▶ **ACTIVITY**
In full and without alteration, reproduce every record.

[Items from a dataset]
* * * * * * *

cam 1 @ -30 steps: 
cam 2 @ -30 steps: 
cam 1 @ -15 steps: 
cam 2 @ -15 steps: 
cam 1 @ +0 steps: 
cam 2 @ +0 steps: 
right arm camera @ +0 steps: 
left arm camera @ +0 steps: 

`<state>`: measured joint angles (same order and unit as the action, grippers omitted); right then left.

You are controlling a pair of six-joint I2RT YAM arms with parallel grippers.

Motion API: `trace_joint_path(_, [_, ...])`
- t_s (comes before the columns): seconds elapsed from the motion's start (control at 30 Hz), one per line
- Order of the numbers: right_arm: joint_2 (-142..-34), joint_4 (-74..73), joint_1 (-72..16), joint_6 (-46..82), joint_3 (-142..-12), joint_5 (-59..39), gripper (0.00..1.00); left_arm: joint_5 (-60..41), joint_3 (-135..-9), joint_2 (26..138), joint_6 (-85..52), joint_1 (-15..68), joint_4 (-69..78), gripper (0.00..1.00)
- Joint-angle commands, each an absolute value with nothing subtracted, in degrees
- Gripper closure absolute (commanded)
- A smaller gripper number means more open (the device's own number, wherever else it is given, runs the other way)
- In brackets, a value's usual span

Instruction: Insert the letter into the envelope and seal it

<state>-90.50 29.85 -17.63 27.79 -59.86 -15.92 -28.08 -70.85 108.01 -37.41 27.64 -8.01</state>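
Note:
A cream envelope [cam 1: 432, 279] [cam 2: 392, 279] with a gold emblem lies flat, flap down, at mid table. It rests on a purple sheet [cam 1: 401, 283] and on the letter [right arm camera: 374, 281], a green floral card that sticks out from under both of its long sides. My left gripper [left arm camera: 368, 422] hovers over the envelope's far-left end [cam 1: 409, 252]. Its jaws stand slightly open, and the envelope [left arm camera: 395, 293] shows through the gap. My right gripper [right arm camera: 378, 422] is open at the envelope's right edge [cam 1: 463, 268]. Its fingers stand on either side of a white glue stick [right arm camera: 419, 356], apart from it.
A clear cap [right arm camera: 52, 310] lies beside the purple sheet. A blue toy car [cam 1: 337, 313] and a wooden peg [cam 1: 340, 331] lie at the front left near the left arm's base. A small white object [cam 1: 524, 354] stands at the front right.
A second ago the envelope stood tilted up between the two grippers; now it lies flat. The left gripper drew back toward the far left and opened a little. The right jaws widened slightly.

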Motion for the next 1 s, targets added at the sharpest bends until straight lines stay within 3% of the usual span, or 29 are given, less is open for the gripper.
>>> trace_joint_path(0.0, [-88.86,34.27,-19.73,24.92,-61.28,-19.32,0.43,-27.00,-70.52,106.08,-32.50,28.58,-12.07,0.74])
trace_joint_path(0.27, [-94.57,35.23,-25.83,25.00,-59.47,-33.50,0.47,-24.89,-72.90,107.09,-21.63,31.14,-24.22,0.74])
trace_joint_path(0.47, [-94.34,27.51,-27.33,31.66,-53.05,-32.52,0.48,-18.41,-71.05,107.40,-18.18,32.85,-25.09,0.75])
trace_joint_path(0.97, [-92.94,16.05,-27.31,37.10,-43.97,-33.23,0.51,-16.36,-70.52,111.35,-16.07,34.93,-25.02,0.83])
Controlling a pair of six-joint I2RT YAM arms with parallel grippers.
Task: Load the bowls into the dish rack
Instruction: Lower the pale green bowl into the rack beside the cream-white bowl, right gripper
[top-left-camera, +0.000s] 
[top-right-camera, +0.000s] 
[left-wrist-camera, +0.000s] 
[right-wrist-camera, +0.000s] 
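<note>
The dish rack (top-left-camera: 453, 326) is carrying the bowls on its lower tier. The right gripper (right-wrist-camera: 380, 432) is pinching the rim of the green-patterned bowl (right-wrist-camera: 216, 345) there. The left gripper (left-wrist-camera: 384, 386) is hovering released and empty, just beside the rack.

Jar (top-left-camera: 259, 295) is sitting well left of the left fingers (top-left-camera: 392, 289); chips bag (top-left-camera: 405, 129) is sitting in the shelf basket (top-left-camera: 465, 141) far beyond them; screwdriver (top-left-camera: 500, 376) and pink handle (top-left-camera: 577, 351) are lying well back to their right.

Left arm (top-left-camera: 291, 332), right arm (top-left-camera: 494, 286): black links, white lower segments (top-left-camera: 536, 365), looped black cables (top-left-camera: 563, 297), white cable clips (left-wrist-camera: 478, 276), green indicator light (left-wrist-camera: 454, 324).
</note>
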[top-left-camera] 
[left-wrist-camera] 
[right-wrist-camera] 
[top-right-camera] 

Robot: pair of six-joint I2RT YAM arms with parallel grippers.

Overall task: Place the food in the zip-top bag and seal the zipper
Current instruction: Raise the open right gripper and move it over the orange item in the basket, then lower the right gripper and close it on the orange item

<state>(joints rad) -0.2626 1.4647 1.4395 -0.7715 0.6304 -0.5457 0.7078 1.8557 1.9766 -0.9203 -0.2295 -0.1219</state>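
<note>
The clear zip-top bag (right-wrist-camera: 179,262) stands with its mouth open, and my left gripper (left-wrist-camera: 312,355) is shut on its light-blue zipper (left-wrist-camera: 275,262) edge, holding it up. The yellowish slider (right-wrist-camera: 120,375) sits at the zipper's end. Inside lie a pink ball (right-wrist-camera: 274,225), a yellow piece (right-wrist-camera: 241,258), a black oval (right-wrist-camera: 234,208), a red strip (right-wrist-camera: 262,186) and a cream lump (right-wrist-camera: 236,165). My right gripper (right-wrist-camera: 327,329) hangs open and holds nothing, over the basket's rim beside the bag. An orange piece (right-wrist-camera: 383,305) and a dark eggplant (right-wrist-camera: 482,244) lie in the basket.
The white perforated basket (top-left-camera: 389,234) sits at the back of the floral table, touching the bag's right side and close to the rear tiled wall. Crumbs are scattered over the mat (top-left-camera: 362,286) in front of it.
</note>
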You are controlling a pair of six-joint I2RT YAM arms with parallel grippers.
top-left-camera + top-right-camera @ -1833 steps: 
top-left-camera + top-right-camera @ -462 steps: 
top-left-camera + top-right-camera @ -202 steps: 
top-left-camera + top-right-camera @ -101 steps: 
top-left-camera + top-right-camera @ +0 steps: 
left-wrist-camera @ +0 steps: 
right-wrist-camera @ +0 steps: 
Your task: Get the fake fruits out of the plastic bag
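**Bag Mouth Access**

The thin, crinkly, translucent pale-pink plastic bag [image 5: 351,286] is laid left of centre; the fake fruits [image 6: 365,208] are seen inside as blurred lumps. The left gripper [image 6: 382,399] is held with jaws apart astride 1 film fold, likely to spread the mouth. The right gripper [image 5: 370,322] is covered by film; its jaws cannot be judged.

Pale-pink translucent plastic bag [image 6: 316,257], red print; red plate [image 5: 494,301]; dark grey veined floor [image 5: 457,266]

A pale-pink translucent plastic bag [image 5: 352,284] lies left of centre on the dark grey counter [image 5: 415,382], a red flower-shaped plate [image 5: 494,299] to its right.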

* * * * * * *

▶ **TASK ANSWER**
cam 1 @ -30 steps: 
cam 2 @ -30 steps: 
cam 1 @ -15 steps: 
cam 2 @ -15 steps: 
cam 1 @ +0 steps: 
cam 2 @ +0 steps: 
right arm camera @ +0 steps: 
left arm camera @ +0 steps: 

`<state>`: measured joint angles (same order and unit as the action, grippers omitted); right then left.

You are controlling a pair of six-joint I2RT YAM arms with parallel grippers.

Motion API: `trace_joint_path(_, [_, ...])`
- t_s (comes before the columns): seconds elapsed from the motion's start (control at 30 Hz), one per line
- Order of the numbers: right_arm: joint_2 (-142..-34), joint_4 (-74..73), joint_1 (-72..16), joint_6 (-46..82), joint_3 (-142..-12), joint_5 (-59..39), gripper (0.00..1.00); left_arm: joint_5 (-60..41), joint_3 (-135..-9), joint_2 (26..138), joint_6 (-85..52), joint_1 (-15..68), joint_4 (-69..78), gripper (0.00..1.00)
- Joint-angle commands, each an absolute value with nothing subtracted, in degrees
- Gripper closure absolute (commanded)
- A smaller gripper number means more open (the device's own number, wherever else it is given, runs the other way)
- In brackets, a value's usual span

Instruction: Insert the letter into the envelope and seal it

<state>-90.50 29.85 -17.63 27.79 -59.86 -15.92 -28.08 -70.85 108.01 -37.41 27.64 -8.01</state>
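Note:
A cream envelope [cam 1: 432, 279] [cam 2: 392, 279] with a gold emblem lies flat, flap down, at mid table. It rests on a purple sheet [cam 1: 401, 283] and on the letter [right arm camera: 374, 281], a green floral card that sticks out from under both of its long sides. My left gripper [left arm camera: 368, 422] hovers over the envelope's far-left end [cam 1: 409, 252]. Its jaws stand slightly open, and the envelope [left arm camera: 395, 293] shows through the gap. My right gripper [right arm camera: 378, 422] is open at the envelope's right edge [cam 1: 463, 268]. Its fingers stand on either side of a white glue stick [right arm camera: 419, 356], apart from it.
A clear cap [right arm camera: 52, 310] lies beside the purple sheet. A blue toy car [cam 1: 337, 313] and a wooden peg [cam 1: 340, 331] lie at the front left near the left arm's base. A small white object [cam 1: 524, 354] stands at the front right.
A second ago the envelope stood tilted up between the two grippers; now it lies flat. The left gripper drew back toward the far left and opened a little. The right jaws widened slightly.
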
Motion for the next 1 s, targets added at the sharpest bends until straight lines stay within 3% of the usual span, or 29 are given, less is open for the gripper.
>>> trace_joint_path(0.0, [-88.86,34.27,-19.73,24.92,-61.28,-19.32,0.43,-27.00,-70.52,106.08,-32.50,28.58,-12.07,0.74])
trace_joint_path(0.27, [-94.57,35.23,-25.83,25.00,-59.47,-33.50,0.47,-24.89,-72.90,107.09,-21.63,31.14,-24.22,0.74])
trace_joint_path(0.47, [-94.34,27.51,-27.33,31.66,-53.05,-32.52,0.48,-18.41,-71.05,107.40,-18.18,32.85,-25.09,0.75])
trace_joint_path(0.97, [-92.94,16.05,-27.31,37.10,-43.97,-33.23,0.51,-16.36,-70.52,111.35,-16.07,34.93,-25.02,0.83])
Controlling a pair of six-joint I2RT YAM arms with parallel grippers.
Task: Load the bowls into the dish rack
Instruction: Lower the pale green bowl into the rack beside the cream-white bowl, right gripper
[top-left-camera, +0.000s] 
[top-right-camera, +0.000s] 
[left-wrist-camera, +0.000s] 
[right-wrist-camera, +0.000s] 
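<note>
The dish rack (top-left-camera: 453, 326) is carrying the bowls on its lower tier. The right gripper (right-wrist-camera: 380, 432) is pinching the rim of the green-patterned bowl (right-wrist-camera: 216, 345) there. The left gripper (left-wrist-camera: 384, 386) is hovering released and empty, just beside the rack.

Jar (top-left-camera: 259, 295) is sitting well left of the left fingers (top-left-camera: 392, 289); chips bag (top-left-camera: 405, 129) is sitting in the shelf basket (top-left-camera: 465, 141) far beyond them; screwdriver (top-left-camera: 500, 376) and pink handle (top-left-camera: 577, 351) are lying well back to their right.

Left arm (top-left-camera: 291, 332), right arm (top-left-camera: 494, 286): black links, white lower segments (top-left-camera: 536, 365), looped black cables (top-left-camera: 563, 297), white cable clips (left-wrist-camera: 478, 276), green indicator light (left-wrist-camera: 454, 324).
</note>
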[top-left-camera] 
[left-wrist-camera] 
[right-wrist-camera] 
[top-right-camera] 

Robot: pair of six-joint I2RT YAM arms with parallel grippers.

Overall task: Place the food in the zip-top bag and seal the zipper
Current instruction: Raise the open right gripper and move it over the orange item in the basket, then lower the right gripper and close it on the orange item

<state>(joints rad) -0.2626 1.4647 1.4395 -0.7715 0.6304 -0.5457 0.7078 1.8557 1.9766 -0.9203 -0.2295 -0.1219</state>
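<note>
The clear zip-top bag (right-wrist-camera: 179,262) stands with its mouth open, and my left gripper (left-wrist-camera: 312,355) is shut on its light-blue zipper (left-wrist-camera: 275,262) edge, holding it up. The yellowish slider (right-wrist-camera: 120,375) sits at the zipper's end. Inside lie a pink ball (right-wrist-camera: 274,225), a yellow piece (right-wrist-camera: 241,258), a black oval (right-wrist-camera: 234,208), a red strip (right-wrist-camera: 262,186) and a cream lump (right-wrist-camera: 236,165). My right gripper (right-wrist-camera: 327,329) hangs open and holds nothing, over the basket's rim beside the bag. An orange piece (right-wrist-camera: 383,305) and a dark eggplant (right-wrist-camera: 482,244) lie in the basket.
The white perforated basket (top-left-camera: 389,234) sits at the back of the floral table, touching the bag's right side and close to the rear tiled wall. Crumbs are scattered over the mat (top-left-camera: 362,286) in front of it.
</note>
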You are controlling a pair of six-joint I2RT YAM arms with parallel grippers.
top-left-camera + top-right-camera @ -1833 steps: 
top-left-camera + top-right-camera @ -462 steps: 
top-left-camera + top-right-camera @ -202 steps: 
top-left-camera + top-right-camera @ -101 steps: 
top-left-camera + top-right-camera @ +0 steps: 
left-wrist-camera @ +0 steps: 
right-wrist-camera @ +0 steps: 
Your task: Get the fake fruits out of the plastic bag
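**Bag Mouth Access**

The thin, crinkly, translucent pale-pink plastic bag [image 5: 351,286] is laid left of centre; the fake fruits [image 6: 365,208] are seen inside as blurred lumps. The left gripper [image 6: 382,399] is held with jaws apart astride 1 film fold, likely to spread the mouth. The right gripper [image 5: 370,322] is covered by film; its jaws cannot be judged.

Pale-pink translucent plastic bag [image 6: 316,257], red print; red plate [image 5: 494,301]; dark grey veined floor [image 5: 457,266]

A pale-pink translucent plastic bag [image 5: 352,284] lies left of centre on the dark grey counter [image 5: 415,382], a red flower-shaped plate [image 5: 494,299] to its right.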

The given answer completes the exercise.